In the copy, keep the lines from the first line of the material below through the line containing "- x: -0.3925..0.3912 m" exactly as they are, and include no pictures.

- **DATA EXTRACT**
*** Begin section ***
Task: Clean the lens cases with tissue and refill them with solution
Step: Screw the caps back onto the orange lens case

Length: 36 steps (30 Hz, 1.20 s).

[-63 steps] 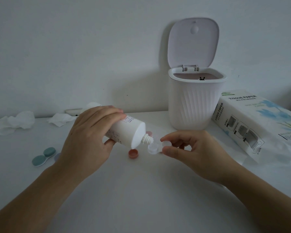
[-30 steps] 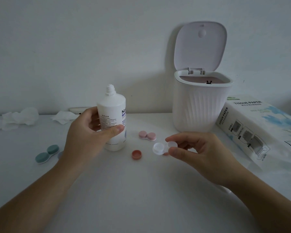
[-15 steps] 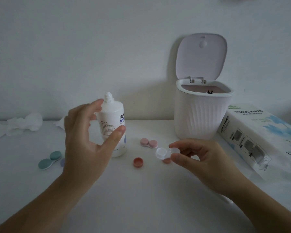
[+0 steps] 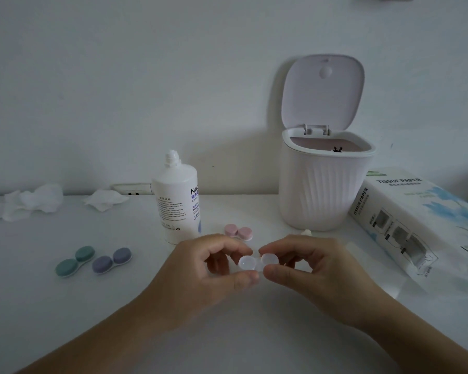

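Clear lens case (image 4: 257, 261) now pinched between both hands (image 4: 200, 268), solution bottle (image 4: 177, 201) released upright.

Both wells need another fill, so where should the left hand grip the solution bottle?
Grip the solution bottle round its straight middle, below the shoulder, coming from its left side. It stands upright and uncapped behind the left hand; a low side grip should keep it from tipping and leaves the nozzle free.
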Each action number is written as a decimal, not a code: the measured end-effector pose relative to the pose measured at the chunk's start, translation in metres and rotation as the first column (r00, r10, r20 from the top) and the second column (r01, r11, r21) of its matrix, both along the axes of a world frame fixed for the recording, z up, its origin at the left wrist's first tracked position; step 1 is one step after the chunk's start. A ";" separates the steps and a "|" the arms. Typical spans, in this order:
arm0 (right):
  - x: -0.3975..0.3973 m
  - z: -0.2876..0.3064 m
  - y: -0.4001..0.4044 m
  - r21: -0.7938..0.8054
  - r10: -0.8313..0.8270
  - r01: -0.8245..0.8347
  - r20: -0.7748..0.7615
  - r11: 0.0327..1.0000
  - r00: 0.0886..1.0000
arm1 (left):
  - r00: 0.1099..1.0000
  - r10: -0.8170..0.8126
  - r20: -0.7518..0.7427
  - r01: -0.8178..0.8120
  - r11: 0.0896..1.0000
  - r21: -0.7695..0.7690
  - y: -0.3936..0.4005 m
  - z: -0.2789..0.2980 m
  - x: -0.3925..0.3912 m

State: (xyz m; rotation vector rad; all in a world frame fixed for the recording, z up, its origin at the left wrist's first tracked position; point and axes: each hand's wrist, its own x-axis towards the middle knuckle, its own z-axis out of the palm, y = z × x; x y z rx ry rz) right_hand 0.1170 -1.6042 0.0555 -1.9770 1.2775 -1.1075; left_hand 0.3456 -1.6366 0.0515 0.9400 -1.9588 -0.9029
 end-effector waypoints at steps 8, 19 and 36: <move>-0.005 0.002 -0.004 0.009 -0.037 0.037 0.043 0.999 0.998 | 0.999 -0.027 0.017 0.026 0.997 0.071 -0.006 0.000 0.005; 0.001 0.004 -0.028 -0.023 -0.254 0.305 -0.615 0.952 0.746 | 1.000 -0.010 0.010 0.008 0.976 0.216 -0.004 0.002 0.011; -0.009 0.012 -0.029 0.174 -0.088 0.112 -0.140 0.978 0.986 | 0.996 -0.037 -0.078 0.061 0.940 0.335 -0.009 0.004 0.010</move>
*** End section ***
- **SOLUTION FOR THIS EXERCISE**
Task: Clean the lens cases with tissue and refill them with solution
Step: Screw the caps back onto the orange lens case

Length: 36 steps (30 Hz, 1.20 s).

[-63 steps] 
[-30 steps] 
[-15 steps] 
[+0 steps] 

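Clear lens case (image 4: 257, 261) now pinched between both hands (image 4: 200, 268), solution bottle (image 4: 177, 201) released upright.

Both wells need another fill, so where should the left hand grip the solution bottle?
Grip the solution bottle round its straight middle, below the shoulder, coming from its left side. It stands upright and uncapped behind the left hand; a low side grip should keep it from tipping and leaves the nozzle free.
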Each action number is written as a decimal, not a code: the measured end-effector pose relative to the pose measured at the chunk's start, translation in metres and rotation as the first column (r00, r10, r20 from the top) and the second column (r01, r11, r21) of its matrix, both along the axes of a world frame fixed for the recording, z up, its origin at the left wrist's first tracked position; step 1 is one step after the chunk's start. A ";" separates the steps and a "|" the arms. Typical spans, in this order:
arm0 (right):
  - x: -0.3975..0.3973 m
  - z: -0.2876..0.3064 m
  - y: -0.4001..0.4044 m
  - r21: -0.7938..0.8054
  - r10: -0.8313..0.8270
  - r01: -0.8245..0.8347
  - r20: -0.7748..0.7615
  - r11: 0.0327..1.0000
  - r00: 0.0886..1.0000
arm1 (left):
  - r00: 0.1099..1.0000
  - r10: -0.8170..0.8126
  - r20: -0.7518..0.7427
  - r01: -0.8178..0.8120
  - r11: 0.0896..1.0000
  - r21: -0.7695..0.7690
  - y: -0.3936..0.4005 m
  - z: -0.2789..0.2980 m
  - x: -0.3925..0.3912 m

The response above is complete.